Orthognathic surgery frequently produces strong noxious stimulation. Mandibular and maxillary nerve blocks offer excellent postoperative analgesia with little adverse effects. We evaluated its efficiency for postoperative analgesia in maxillary and mandibular osteoplasty.

Methods:

A 23-year-old woman, ASA physical status 1, scheduled for maxillary and mandibular osteoplasty for micrognathia correction. General anesthesia was induced using propofol, fentanyl and rocuronium. The airway was secured with nasotracheal intubation. Maintenance of anesthesia was with 50:50 O2 and air with sevoflurane. Additional fentanyl boluses were administered as required to maintain hemodynamic stability. Intraoperative analgesia was complemented with paracetamol and metamizol, which were continued for postoperative analgesia, and morphine (3mg). Ondansetrom and dexamethasone were given for prophylaxis of postoperative nausea and vomiting. The procedure lasted 5 h and was uneventful. At the end of the procedure both blocks were performed. SMB under echographic guidance with 0.15 ml/kg of 0.375% ropivacaine on each side and GMB with 2 ml of 0.375% ropivacaine on each side (50 mm, 22 Gauge needle).
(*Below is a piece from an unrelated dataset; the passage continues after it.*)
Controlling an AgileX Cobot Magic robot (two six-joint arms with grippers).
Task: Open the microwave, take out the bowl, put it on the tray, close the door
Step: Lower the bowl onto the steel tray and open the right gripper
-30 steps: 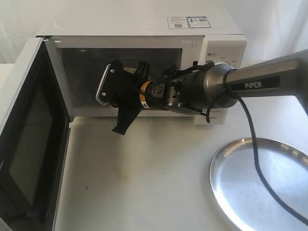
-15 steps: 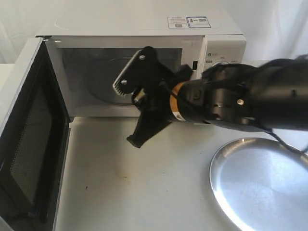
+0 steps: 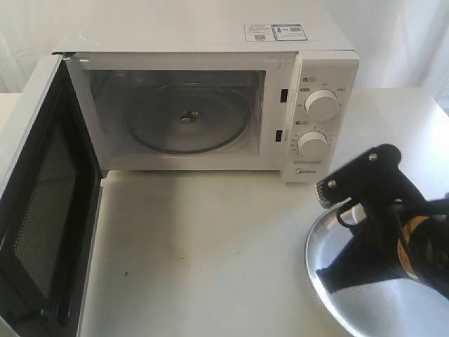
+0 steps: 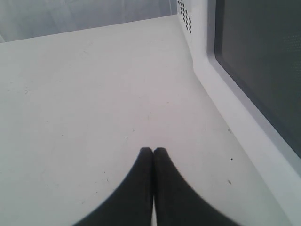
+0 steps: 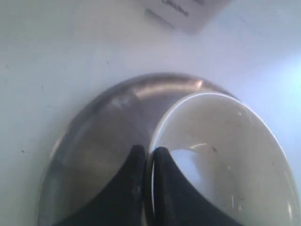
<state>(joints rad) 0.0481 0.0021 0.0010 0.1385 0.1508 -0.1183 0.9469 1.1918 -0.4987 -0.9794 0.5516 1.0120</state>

Pain scores were evaluated by numerator rating scale every 3 hours for the first 24 h, and then twice daily for 72h. Administration of rescue analgesics and adverse effects were recorded during the same period.

Results:

Pain scores were 0/10 for the first 24h. Maximal pain score during the 72h period was 2/10. The patient did not require rescue analgesics. No complications related to the blocks were recorded.

Conclusions:

From this case report this seems to be an effective alternative for postoperative analgesia, reducing opioid administration and improving patient comfort.